The real strength of this idea is its versatility. Here at Electro Image, we’re proud of the quality and utility of our discount cards. Many schools take advantage of these for their sports fundraisers, but because these discount cards are so effective in marketing, we make them for a wide variety of other industries, too, including gym memberships, and loyalty cards for hair salons and grocery stores.
For your school fundraiser to be successful, using a plastic discount card is a great start. Next, you need to fit that card into an overall strategy that overcomes the three fundraising challenges we talked about earlier.
Tips For Smarter Fundraising: Use Your Discount Cards Effectively
To get started, it helps to think about the three different types of fundraising: event fundraising, product fundraising, and direct-appeal fundraising.
- Event fundraising is good for organizations that need to raise money within a strict time-frame (since the money will come during the event), and who have the large organizational or volunteer resources to put on an event.
- Product fundraisers, though their time-frame is less defined than events, can swell into large waves of revenue if you’re able to organize a large network of people who can sell the product.
- Direct-appeal fundraisers rely on the support of your community. It is a simple, straightforward, and powerful method of fundraising when it is carefully planned, and uses the right resources. Part of this means that you’ll want to tell the story of your organization and team in a way that makes its value to the community obvious.
No matter which approach you take, there are ways to ensure success through your discount cards:
- Recruit people in the community to promote cards.
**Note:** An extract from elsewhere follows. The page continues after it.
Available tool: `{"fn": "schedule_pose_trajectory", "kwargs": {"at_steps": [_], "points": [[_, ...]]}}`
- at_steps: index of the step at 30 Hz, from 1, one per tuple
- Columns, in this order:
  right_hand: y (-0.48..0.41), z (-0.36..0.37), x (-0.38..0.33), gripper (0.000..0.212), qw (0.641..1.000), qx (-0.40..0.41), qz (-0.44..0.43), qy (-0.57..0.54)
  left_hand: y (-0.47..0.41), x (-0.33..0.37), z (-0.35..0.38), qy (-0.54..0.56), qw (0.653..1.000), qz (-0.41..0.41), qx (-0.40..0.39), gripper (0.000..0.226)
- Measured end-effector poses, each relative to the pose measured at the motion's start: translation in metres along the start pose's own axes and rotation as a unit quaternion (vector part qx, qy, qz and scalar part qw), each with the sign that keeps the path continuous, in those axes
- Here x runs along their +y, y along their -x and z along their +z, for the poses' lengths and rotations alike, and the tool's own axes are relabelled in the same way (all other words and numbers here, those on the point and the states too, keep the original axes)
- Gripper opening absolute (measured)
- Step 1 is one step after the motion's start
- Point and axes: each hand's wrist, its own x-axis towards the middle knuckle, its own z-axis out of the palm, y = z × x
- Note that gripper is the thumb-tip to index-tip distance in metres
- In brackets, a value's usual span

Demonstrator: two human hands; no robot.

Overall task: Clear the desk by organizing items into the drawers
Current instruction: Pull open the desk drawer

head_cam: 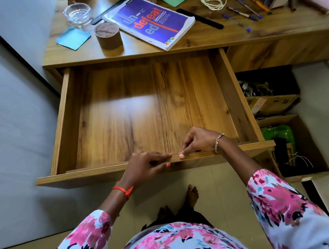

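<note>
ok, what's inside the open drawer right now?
In the drawer only bare wooden floor shows, no items. The left hand and right hand grip its front edge, covering a patch of floor there. Any rear part under the desk top is hidden.

- Worn on the head, facing forward and steeply down onto the pulled-out drawer (146,110) of a wooden desk (220,35).
- Close above left hand (144,167) and right hand (198,140) at the drawer's front edge.
- Wide-angle, edges bent; floral sleeves (277,199) along the bottom.
</note>
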Motion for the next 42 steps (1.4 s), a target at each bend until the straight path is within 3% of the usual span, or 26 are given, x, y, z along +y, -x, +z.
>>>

You can even give discount cards to your recruited promoters as an incentive for them to recruit a wider network of support.
- Ask a local business with high foot traffic to partner with you to promote the campaign and even help sell discount cards that will benefit both their business and your campaign.
If you’re facing expensive sports-maintenance costs or budget cuts, the low cost-per-unit of discount cards when compared to their fundraising power, make it obvious why so many schools are utilizing plastic discount cards today.